My Nintendo: judaspete

jedgamesguy

@SquidOnTheRise Sometimes guns aren't the problem. But ignorant US Senators and haughty know-it-all parents don't care about this. Because the average American tends to associate violence with guns, any lack of correlation between guns and video games is thrown out the window when they're brought up. As the great Masayuki Uemura (designer of the Famicom) said once, "Americans like guns [so they'll like the NES Zapper]".

As @timleon points out Mortal Kombat is a game that doesn't even use guns, yet somehow managed to break through the stigma that "if a game didn't have guns it wasn't violent" that was so prevalent in the early nineties. Not going to lie, I get a rush just like anybody else when being in an immersive action sequence, be it a gunfight, melee combat, or other. In that regard the "stereotype" I was attacking was first person shooters. You can consider Uncharted a third person shooter, because it's not from Drake's point of view. Those games seem more interested in the atmosphere than glorifying violence.

Again, if there's more to a game than the guns, then I can at the least respect it for not relying on it.

@Shadowthrone I completely agree, it's unfortunate that videogames have become the global scapegoat despite movies being much worse. You'd probably never get a "violence p**n" thing like Saw on a video game console, mostly because videogame graphics aren't yet realistic enough to scare you accurately and evoke the same feelings.

I feel like a psycho now because during the first fifteen minutes of John Wick: Parabellum, and the first half an hour of Saving Private Ryan, I laughed every time there was a graphic violence act. In the latter one guy was crawling along the beach looking for his severed arm, and veterans say this was accurate. Yeesh... :0

Kingdom Hearts III was a hallmark in bridging the gap between movies and games, because some scenes from the Disney animated movies looked indistinguishable from the animation from Square Enix.

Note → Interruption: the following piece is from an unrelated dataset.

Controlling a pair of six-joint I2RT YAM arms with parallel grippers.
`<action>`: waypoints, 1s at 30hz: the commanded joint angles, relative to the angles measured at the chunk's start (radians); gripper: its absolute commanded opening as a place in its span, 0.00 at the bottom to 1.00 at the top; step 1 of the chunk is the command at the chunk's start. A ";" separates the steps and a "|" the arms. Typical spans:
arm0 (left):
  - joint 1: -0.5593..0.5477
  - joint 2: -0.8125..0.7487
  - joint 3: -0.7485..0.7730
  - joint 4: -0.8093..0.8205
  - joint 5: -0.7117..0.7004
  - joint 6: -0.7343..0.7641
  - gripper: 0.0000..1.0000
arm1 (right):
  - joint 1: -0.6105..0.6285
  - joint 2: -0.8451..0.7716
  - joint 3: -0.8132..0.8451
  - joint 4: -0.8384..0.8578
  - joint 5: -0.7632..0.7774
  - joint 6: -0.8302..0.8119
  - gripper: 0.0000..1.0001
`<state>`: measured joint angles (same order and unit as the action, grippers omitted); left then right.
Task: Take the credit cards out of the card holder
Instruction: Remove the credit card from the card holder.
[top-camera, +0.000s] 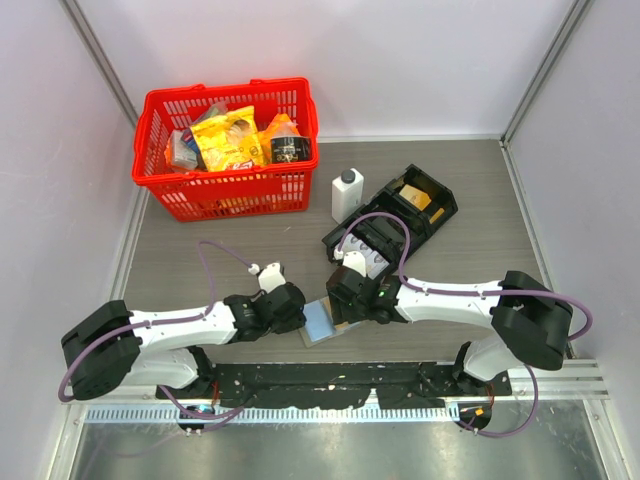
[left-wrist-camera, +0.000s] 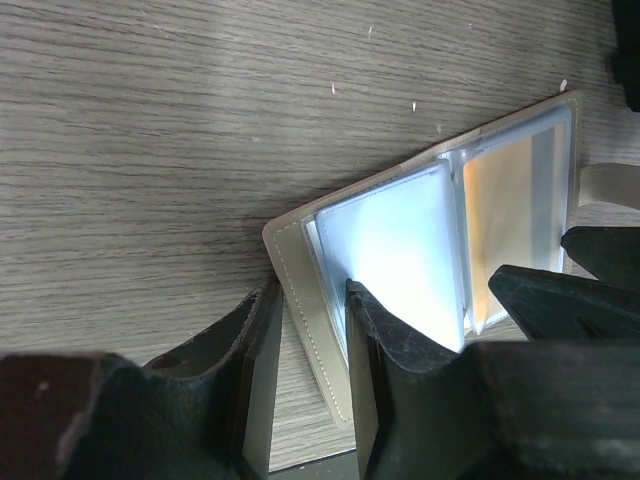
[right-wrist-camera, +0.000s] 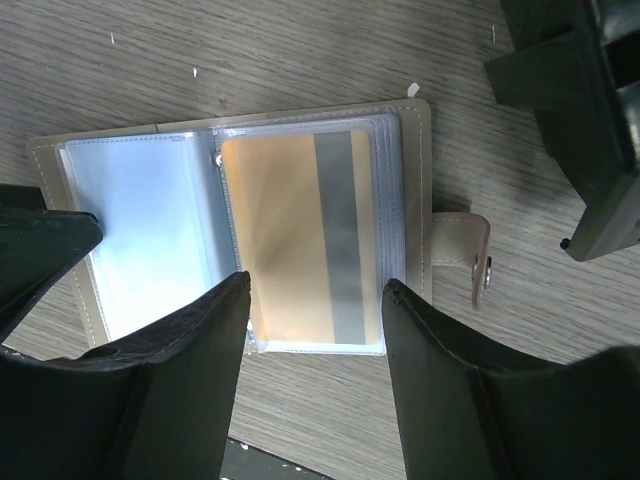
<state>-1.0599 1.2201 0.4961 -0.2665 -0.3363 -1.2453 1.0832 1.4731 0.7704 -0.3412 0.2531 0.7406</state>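
**Clerk:** Item, and where lodged?

**Arm:** Card holder (top-camera: 320, 322), one, a grey-tan bifold. It lies open and flat on the table (left-wrist-camera: 150, 120), close to the near edge, about midway between my two bases. On one leaf is a pale blue sleeve (left-wrist-camera: 400, 250). On the other is an orange card (right-wrist-camera: 300, 240) with a grey stripe, under clear plastic. A snap tab (right-wrist-camera: 470, 250) hangs off the outer cover.

**Clerk:** Handling?

**Arm:** Judged light and limp, with soft covers and glossy sleeves that are likely slippery. The card looks thin and stiff. The whole lot would probably slide or lift if tugged unpinned.

**Clerk:** State of claws?

**Arm:** My left claw (left-wrist-camera: 310, 290) is narrow. One finger is outside the cover over bare table, the other on the blue sleeve, with the cover's edge between them. Whether it truly pinches, I cannot tell. My right claw (right-wrist-camera: 315, 283) is wide, its fingers astride the orange card, holding nothing.

**Clerk:** Where to take hold?

**Arm:** Anchor at the cover's edge. Take the card itself by whichever edge stands clear at the sleeve's mouth, which I cannot make out. Pinch its flat faces, not the plastic.
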 joint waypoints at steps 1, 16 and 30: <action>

Let it Go was one sequence they nailed. At least they didn't get the hair wrong.

jedgamesguy

Switch Friend Code: SW-6764-9521-9114

Euler

kkslider5552000 wrote:

On the opposite side of things, I distinctly remember back in the day reading an article that suggested the original New Super Mario Bros was a far more well liked game because it came out in 2006, when most people weren't really making 2D platformers. Compared to the NSMB games after it, which were surrounded by far more big budget 2d platformers and the rise of indie platformers.

That sounds about right. Because I remember when that game came out in 2006, it was really cool. It's the subsequent games that bothered me.

Eh. The early-mid 2000s were right when I played through Super Mario Bros. 2, World, and 3 on the Gameboy Advance for the first time (followed by 64 on the DS). So I was underwhelmed when the first New game came out. I thought that U was the best of the four.

[Edited by Euler]

Euler

Wargoose

Not sure if this is an unpopular or popular opinion.

Kingdom Hearts 2 is the worst AAA sequel ever made.

Wargoose

jedgamesguy

@Wargoose Did a Metacritic search, it's likely unpopular.

jedgamesguy

Switch Friend Code: SW-6764-9521-9114

Krull

@Wargoose Oho, a gauntlet has been thrown down!

Worst AAA sequel ever made? Deserves its own topic, that one.

Final Fantasy II would be my shout. I’d say there’s no reason for anyone at Squaresoft to beat themselves up about it, though - it would only make them more powerful.